### Data excerpt

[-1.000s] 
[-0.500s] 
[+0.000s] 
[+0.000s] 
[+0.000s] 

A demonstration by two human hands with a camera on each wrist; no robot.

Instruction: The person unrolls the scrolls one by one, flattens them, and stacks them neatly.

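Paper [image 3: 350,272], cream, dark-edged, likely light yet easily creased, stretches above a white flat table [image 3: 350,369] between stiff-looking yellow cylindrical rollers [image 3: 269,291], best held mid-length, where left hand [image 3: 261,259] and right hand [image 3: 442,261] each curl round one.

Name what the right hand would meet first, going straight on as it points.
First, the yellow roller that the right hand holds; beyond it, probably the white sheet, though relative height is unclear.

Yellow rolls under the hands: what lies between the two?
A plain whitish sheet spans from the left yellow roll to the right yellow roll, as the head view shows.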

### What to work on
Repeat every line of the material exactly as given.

### Expected answer
[-1.000s] 
[-0.500s] 
[+0.000s] 
[+0.000s] 
[+0.000s] 

A demonstration by two human hands with a camera on each wrist; no robot.

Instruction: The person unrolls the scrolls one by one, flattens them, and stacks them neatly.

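Paper [image 3: 350,272], cream, dark-edged, likely light yet easily creased, stretches above a white flat table [image 3: 350,369] between stiff-looking yellow cylindrical rollers [image 3: 269,291], best held mid-length, where left hand [image 3: 261,259] and right hand [image 3: 442,261] each curl round one.

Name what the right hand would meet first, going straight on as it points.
First, the yellow roller that the right hand holds; beyond it, probably the white sheet, though relative height is unclear.

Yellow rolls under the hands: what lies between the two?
A plain whitish sheet spans from the left yellow roll to the right yellow roll, as the head view shows.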

This output is complete.